▶ **PROBLEM DETAILS**:
Each entry below is to be restated word for word, with no pictures carried over.

━━━━━━

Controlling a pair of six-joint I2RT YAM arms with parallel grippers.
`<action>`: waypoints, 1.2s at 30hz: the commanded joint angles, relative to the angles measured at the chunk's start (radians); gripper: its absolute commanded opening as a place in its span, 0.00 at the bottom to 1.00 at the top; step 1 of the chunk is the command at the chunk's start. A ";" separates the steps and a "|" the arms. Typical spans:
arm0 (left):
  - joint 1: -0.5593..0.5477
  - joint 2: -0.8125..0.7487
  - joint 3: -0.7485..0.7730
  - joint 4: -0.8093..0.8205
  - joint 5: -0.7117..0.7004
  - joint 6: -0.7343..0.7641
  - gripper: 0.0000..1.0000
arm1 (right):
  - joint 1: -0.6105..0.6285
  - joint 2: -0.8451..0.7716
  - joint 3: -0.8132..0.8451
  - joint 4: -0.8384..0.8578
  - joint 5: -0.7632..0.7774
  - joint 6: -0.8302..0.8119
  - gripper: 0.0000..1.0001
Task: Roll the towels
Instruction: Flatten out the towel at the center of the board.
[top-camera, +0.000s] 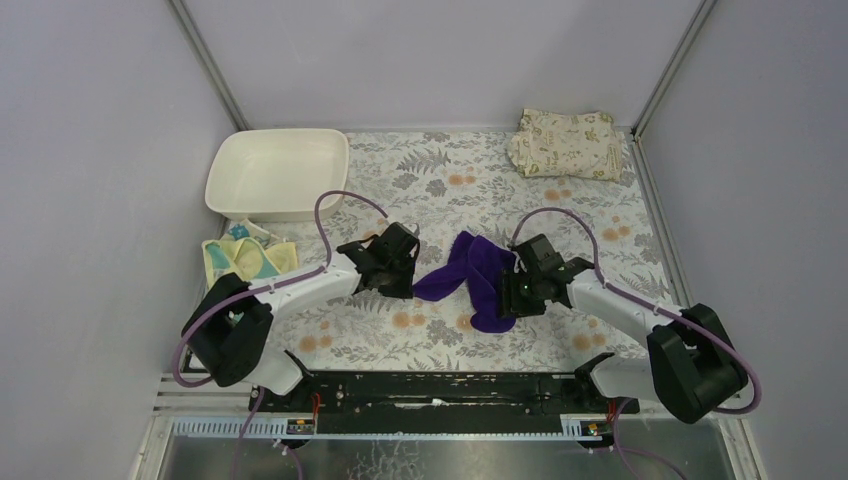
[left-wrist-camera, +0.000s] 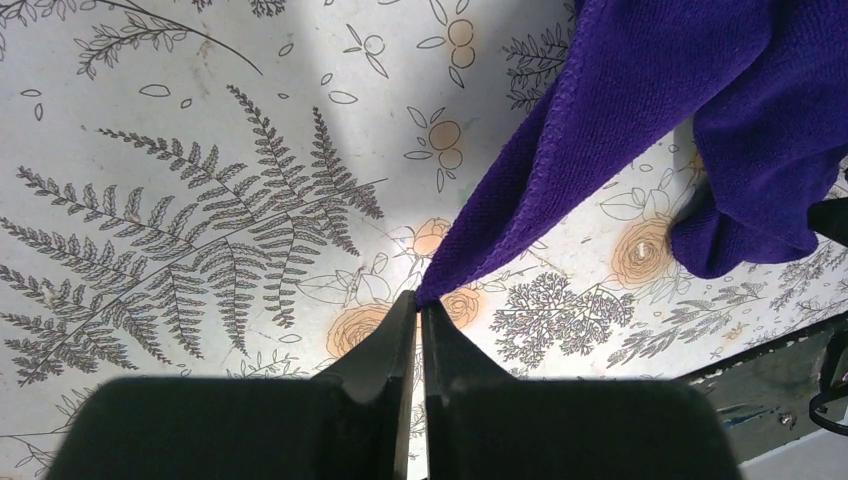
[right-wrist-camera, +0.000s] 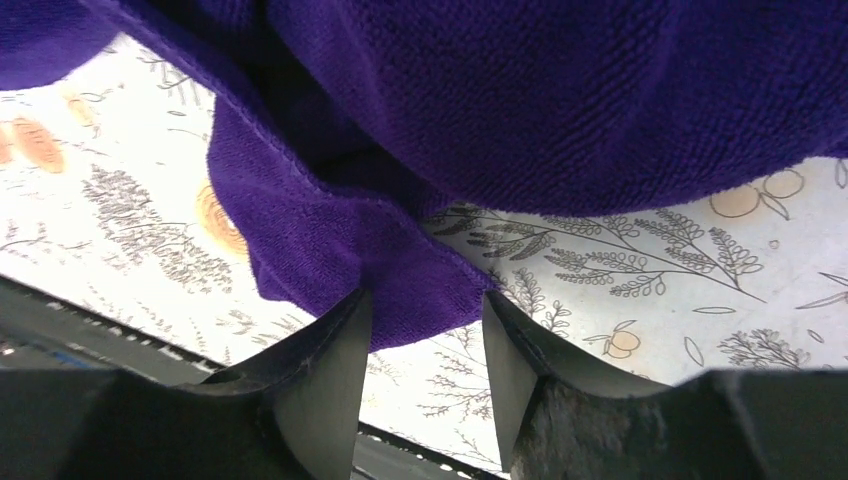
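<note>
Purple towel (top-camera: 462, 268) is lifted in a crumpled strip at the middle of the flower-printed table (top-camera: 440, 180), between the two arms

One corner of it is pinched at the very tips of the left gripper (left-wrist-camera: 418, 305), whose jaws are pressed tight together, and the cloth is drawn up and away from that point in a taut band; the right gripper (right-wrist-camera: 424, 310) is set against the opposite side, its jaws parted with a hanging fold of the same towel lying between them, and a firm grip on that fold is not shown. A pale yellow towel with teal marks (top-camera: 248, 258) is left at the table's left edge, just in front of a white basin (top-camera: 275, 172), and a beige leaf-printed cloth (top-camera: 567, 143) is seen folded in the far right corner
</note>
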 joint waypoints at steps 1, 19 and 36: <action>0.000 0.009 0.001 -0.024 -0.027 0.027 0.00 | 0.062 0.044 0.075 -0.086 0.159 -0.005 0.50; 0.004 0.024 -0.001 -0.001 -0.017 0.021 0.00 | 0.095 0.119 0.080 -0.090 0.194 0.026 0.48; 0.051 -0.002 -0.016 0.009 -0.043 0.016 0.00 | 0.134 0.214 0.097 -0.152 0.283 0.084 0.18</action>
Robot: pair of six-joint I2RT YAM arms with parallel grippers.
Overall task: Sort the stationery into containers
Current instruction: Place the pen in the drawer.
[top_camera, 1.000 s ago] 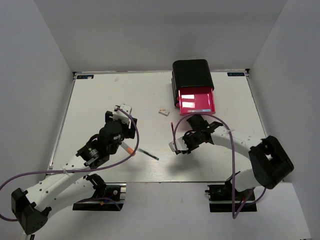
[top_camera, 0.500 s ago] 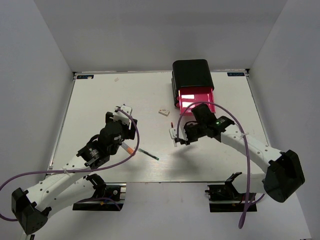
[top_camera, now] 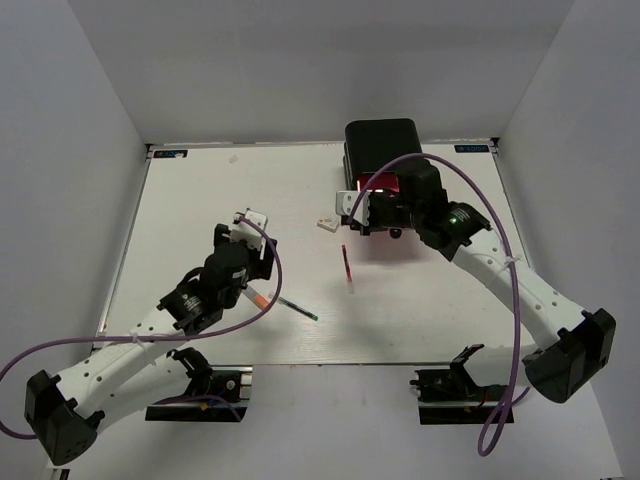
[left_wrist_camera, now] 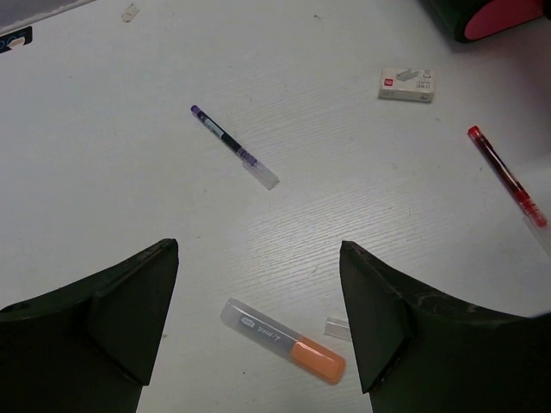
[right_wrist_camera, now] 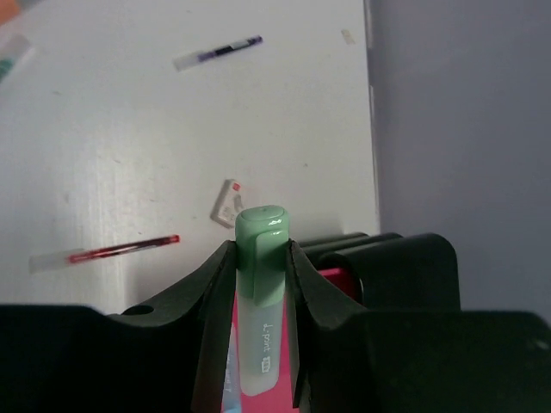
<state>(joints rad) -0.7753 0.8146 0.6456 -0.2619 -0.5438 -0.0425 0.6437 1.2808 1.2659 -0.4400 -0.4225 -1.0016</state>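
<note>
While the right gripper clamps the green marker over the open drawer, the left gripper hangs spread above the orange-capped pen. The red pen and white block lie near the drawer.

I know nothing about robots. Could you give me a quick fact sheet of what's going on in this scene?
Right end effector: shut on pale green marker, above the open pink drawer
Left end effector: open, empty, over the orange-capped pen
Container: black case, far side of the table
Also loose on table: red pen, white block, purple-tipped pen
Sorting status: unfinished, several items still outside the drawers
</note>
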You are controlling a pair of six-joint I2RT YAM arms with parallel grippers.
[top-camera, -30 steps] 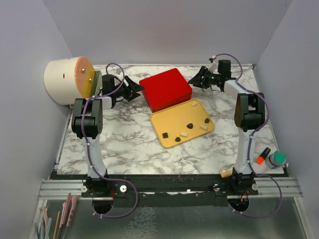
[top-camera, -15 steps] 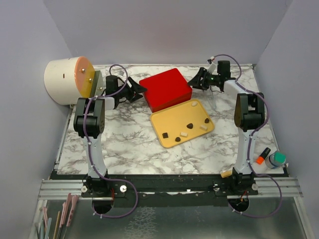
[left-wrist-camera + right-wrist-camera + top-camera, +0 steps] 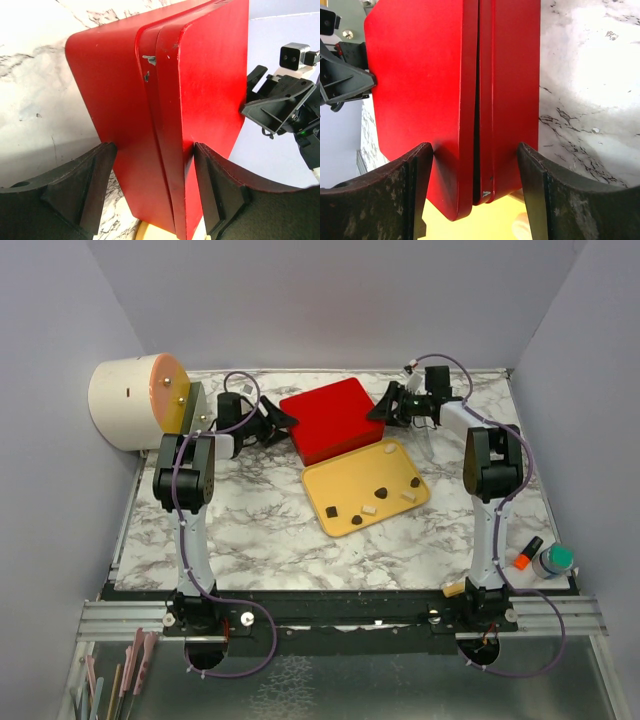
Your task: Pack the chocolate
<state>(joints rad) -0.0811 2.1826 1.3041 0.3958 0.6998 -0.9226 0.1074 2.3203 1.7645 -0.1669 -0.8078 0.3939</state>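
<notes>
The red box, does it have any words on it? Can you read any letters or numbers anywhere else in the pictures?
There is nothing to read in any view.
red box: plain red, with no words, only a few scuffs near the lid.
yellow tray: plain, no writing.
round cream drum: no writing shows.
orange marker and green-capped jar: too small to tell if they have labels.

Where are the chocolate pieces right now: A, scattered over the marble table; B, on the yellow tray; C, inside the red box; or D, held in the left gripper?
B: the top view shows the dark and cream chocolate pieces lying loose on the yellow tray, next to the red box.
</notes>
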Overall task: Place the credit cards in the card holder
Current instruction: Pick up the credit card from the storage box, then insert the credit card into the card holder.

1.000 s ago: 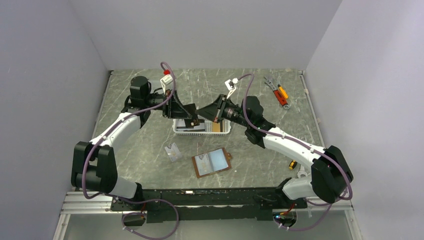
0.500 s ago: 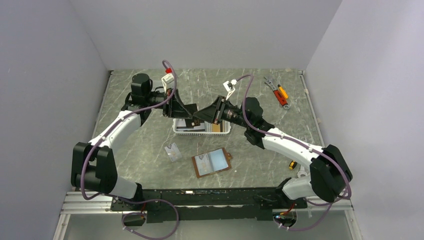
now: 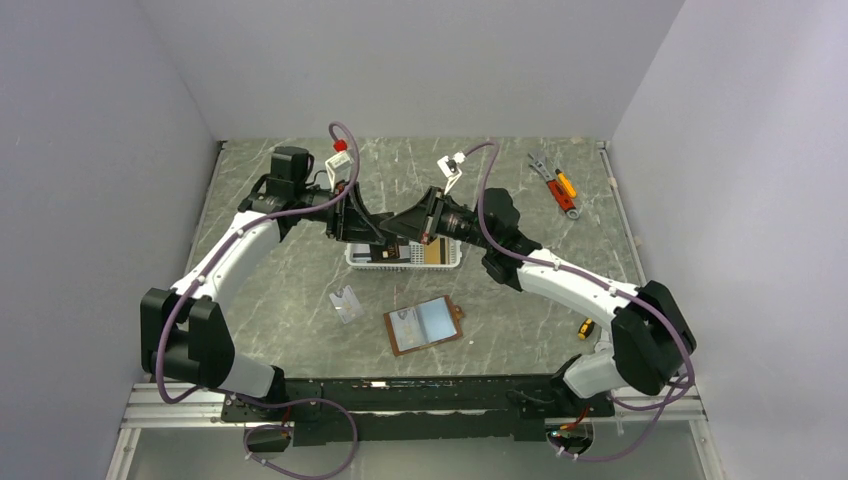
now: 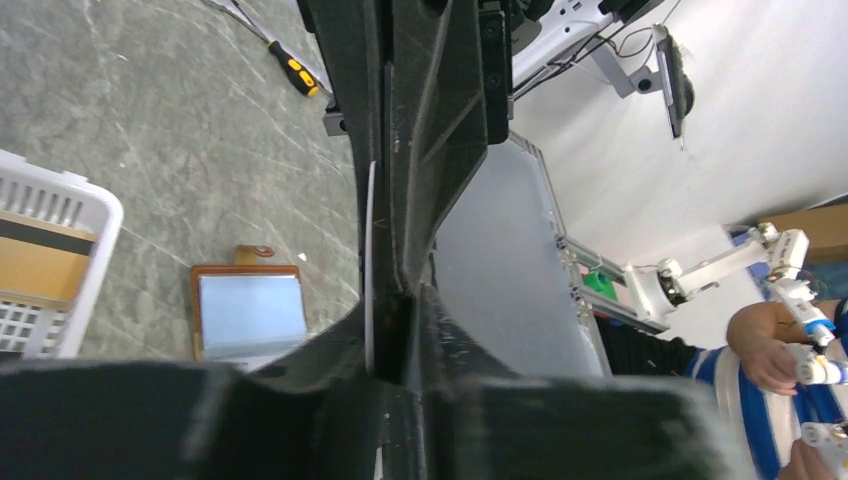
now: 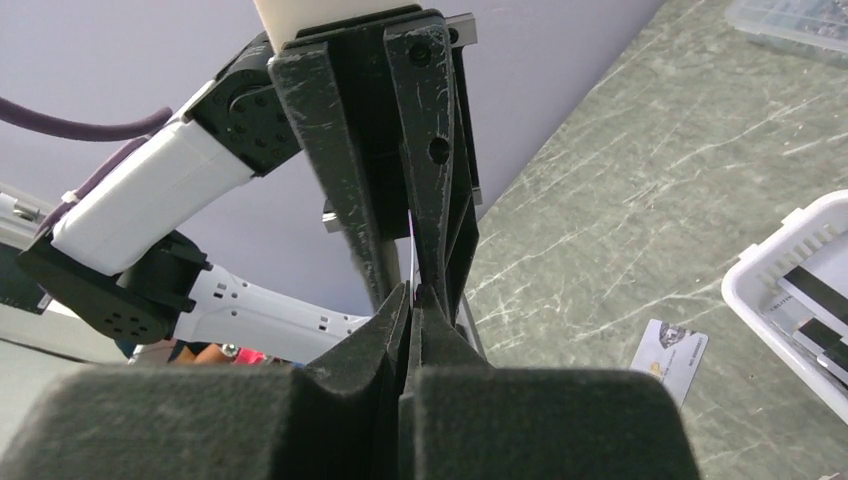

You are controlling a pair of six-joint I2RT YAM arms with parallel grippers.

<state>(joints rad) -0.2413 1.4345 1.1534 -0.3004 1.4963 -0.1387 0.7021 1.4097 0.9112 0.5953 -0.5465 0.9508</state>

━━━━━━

▶ **REPLY TO THE TASK**:
Controlling a pair of six-joint I2RT YAM arms with parallel grippers.
`<action>`: waypoints, 1.2s at 30hz: the commanded joint angles, relative to the angles measured at the chunk's start (radians); gripper: its absolute commanded opening as a place in its span, 0.00 at the bottom to 1.00 at the top; step 1 of the chunk is the command at the chunk's start. A ";" separates the steps and a "|" the arms. Typical spans:
arm0 (left):
  - joint 1: -0.5593..0.5477
  - joint 2: -0.8125..0.7487
  - joint 3: -0.7485..0.7730
  - joint 4: -0.8093..0.8205
  - joint 5: -0.7117..0.7004
  - joint 6: -0.7343..0.7641
  - gripper: 0.0000..1.0000
arm1 (right):
  - joint 1: -0.6105..0.6285
  - joint 2: -0.8451..0.7716
  - joint 3: -0.8132..0.8451
  - joint 4: -0.8384..0.8578
  - joint 5: -0.7632..0.7774
  - joint 6: -0.8302..0.8119
  - gripper: 0.0000..1.0001
Task: Roll the towels
Instruction: Flatten out the towel at the center of the board.
[top-camera, +0.000s] 
[left-wrist-camera, +0.000s] 
[right-wrist-camera, +0.000s] 
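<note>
Purple towel (top-camera: 462, 268) is lifted in a crumpled strip at the middle of the flower-printed table (top-camera: 440, 180), between the two arms

One corner of it is pinched at the very tips of the left gripper (left-wrist-camera: 418, 305), whose jaws are pressed tight together, and the cloth is drawn up and away from that point in a taut band; the right gripper (right-wrist-camera: 424, 310) is set against the opposite side, its jaws parted with a hanging fold of the same towel lying between them, and a firm grip on that fold is not shown. A pale yellow towel with teal marks (top-camera: 248, 258) is left at the table's left edge, just in front of a white basin (top-camera: 275, 172), and a beige leaf-printed cloth (top-camera: 567, 143) is seen folded in the far right corner
</note>
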 joint waypoints at steps 1, 19 and 36: <action>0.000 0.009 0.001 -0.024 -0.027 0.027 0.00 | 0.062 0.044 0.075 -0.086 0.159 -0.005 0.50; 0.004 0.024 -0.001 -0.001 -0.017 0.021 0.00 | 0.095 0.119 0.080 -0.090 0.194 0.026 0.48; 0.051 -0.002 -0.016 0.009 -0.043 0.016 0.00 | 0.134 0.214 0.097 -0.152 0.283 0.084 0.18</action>
Robot: pair of six-joint I2RT YAM arms with parallel grippers.
Overall task: Sort the stationery into containers
Current instruction: Place the pen in the drawer.
[top_camera, 1.000 s ago] 
[top_camera, 0.500 s ago] 
[top_camera, now] 
[left_wrist_camera, now] 
[right_wrist_camera, now] 
<state>(joints rad) -0.7753 0.8146 0.6456 -0.2619 -0.5438 -0.0425 0.6437 1.2808 1.2659 -0.4400 -0.4225 -1.0016</state>
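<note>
While the right gripper clamps the green marker over the open drawer, the left gripper hangs spread above the orange-capped pen. The red pen and white block lie near the drawer.

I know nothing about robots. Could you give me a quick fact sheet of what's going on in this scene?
Right end effector: shut on pale green marker, above the open pink drawer
Left end effector: open, empty, over the orange-capped pen
Container: black case, far side of the table
Also loose on table: red pen, white block, purple-tipped pen
Sorting status: unfinished, several items still outside the drawers
</note>
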You are controlling a pair of six-joint I2RT YAM arms with parallel grippers.
[top-camera, -30 steps] 
[top-camera, -15 steps] 
[left-wrist-camera + right-wrist-camera + top-camera, +0 steps] 
Your task: Pack the chocolate
<state>(joints rad) -0.0811 2.1826 1.3041 0.3958 0.6998 -0.9226 0.1074 2.3203 1.7645 -0.1669 -0.8078 0.3939</state>
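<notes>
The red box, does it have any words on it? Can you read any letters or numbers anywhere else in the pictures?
There is nothing to read in any view.
red box: plain red, with no words, only a few scuffs near the lid.
yellow tray: plain, no writing.
round cream drum: no writing shows.
orange marker and green-capped jar: too small to tell if they have labels.

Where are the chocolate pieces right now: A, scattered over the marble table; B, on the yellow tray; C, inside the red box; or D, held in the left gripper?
B: the top view shows the dark and cream chocolate pieces lying loose on the yellow tray, next to the red box.
</notes>
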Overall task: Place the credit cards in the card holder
Current instruction: Pick up the credit card from the storage box, then insert the credit card into the card holder.

1.000 s ago: 
0.500 s ago: 
now: 
now: 
now: 

You are controlling a pair of six-joint I2RT YAM arms with parallel grippers.

<state>(joints rad) -0.2413 1.4345 1.1534 -0.3004 1.4963 -0.1387 0.7021 1.4097 0.9112 0.5953 -0.5465 0.9508</state>

What the exercise asked for is complete.